> **Task instructions**: Restate the full listing word for word and leave the pictures out.
** Opening Supplied data block **
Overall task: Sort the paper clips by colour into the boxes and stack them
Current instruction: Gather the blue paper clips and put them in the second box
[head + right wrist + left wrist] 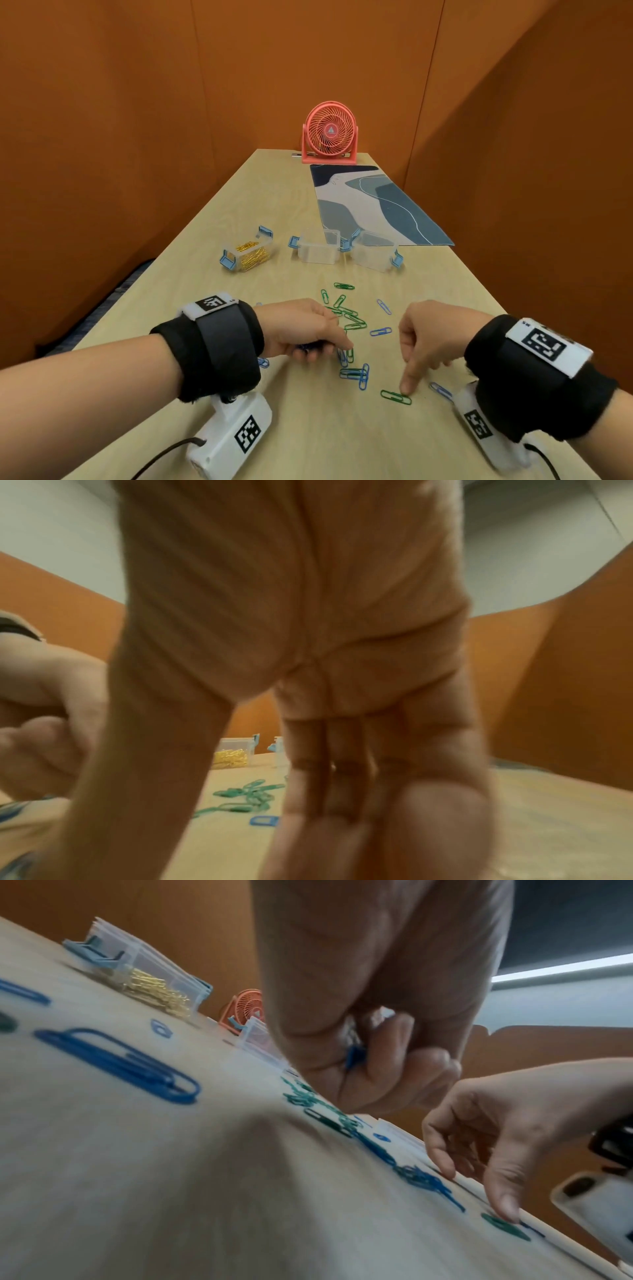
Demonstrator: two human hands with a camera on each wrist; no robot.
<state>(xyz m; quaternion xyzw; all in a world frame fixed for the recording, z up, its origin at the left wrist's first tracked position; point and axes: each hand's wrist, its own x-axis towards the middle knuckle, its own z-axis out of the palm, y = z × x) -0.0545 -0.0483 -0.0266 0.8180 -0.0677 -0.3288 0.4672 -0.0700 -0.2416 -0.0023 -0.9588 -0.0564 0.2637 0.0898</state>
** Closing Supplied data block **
> **Answer to this exercise**:
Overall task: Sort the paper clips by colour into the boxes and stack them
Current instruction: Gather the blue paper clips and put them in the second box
[head + right wrist + left wrist] 
Demonstrator: two human hands with a camera on each wrist; no robot.
<state>(xyz m; quaternion xyzw; all in a world frame fixed for the recording, z up, its origin at the left wrist's first tracked position; point and axes: each hand's wrist, its own x-axis towards the middle knuckle, its own z-axis out of the palm, y = z × x) -0.0545 -0.0483 -0.0266 0.8180 -0.0677 -0.3288 0.4672 -0.0700 -0.2416 -0.0023 -0.9588 -0.0564 0.2637 0.0898</state>

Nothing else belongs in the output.